» EXERCISE BRIEF: What is the number of lines below that contain the word "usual"? Give only that number.

* * *

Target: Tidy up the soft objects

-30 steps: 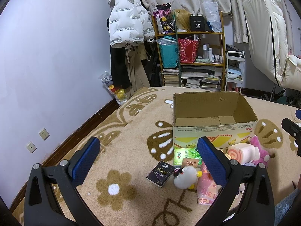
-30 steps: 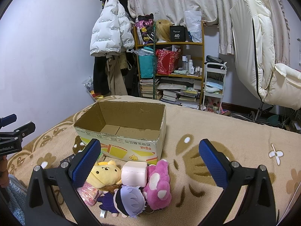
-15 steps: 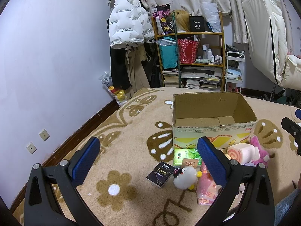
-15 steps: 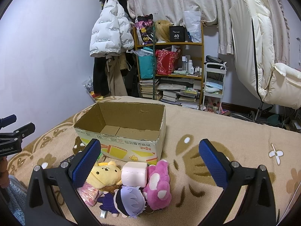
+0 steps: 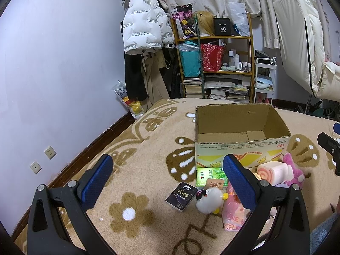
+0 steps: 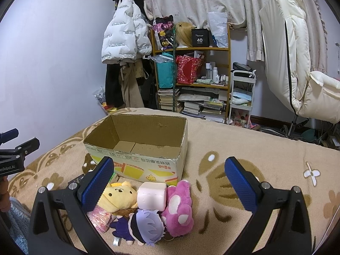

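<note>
Black tongs [image 5: 167, 178] with blue ribbed pads [image 5: 238, 182], silver screws; fuzzy light-blue sleeve [image 6: 18, 223]

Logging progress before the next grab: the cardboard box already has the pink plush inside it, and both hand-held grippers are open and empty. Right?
Not quite. The cardboard box is empty; the pink plush lies on the blanket in front of it, as the right wrist view shows. The rest holds: the left hand-held gripper and the right hand-held gripper are open and empty.

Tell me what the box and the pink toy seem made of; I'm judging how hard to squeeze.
The box looks like corrugated cardboard: brown matte inside, printed front, frayed rim. The pink toy looks like plush fabric, fuzzy pile with white spots; probably stuffed, though the filling is unseen.
</note>
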`<state>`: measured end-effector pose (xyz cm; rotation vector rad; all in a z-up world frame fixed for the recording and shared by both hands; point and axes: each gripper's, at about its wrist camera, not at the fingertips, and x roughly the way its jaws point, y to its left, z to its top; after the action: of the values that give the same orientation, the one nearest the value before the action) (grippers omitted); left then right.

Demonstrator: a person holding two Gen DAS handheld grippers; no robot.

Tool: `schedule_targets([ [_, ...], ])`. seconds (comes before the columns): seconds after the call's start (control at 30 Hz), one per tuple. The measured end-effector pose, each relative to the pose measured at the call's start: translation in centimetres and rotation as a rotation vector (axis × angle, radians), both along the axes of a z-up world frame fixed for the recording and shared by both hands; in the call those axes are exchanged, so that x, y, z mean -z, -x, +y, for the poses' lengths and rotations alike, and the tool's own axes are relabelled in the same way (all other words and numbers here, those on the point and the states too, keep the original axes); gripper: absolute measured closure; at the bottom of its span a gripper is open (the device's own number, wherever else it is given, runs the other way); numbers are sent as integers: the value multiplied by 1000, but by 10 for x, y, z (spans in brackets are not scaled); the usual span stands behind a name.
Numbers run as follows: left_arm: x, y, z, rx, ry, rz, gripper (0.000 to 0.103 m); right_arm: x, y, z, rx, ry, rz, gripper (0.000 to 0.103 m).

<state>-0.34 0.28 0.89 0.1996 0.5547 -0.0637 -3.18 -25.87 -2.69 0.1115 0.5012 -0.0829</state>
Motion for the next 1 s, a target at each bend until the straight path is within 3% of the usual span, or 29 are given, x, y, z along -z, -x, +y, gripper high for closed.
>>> schedule_targets([
  [0.67, -10, -2, 0, 3, -7, 9, 1, -1, -1, -2, 0, 1, 3, 0],
  [1.0, -1, -2, -2, 1, -7, 14, 1, 0, -1, -3, 0, 0, 4, 0],
])
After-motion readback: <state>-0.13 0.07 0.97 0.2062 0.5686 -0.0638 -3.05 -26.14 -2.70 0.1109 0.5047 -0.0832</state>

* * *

» REPLY: 2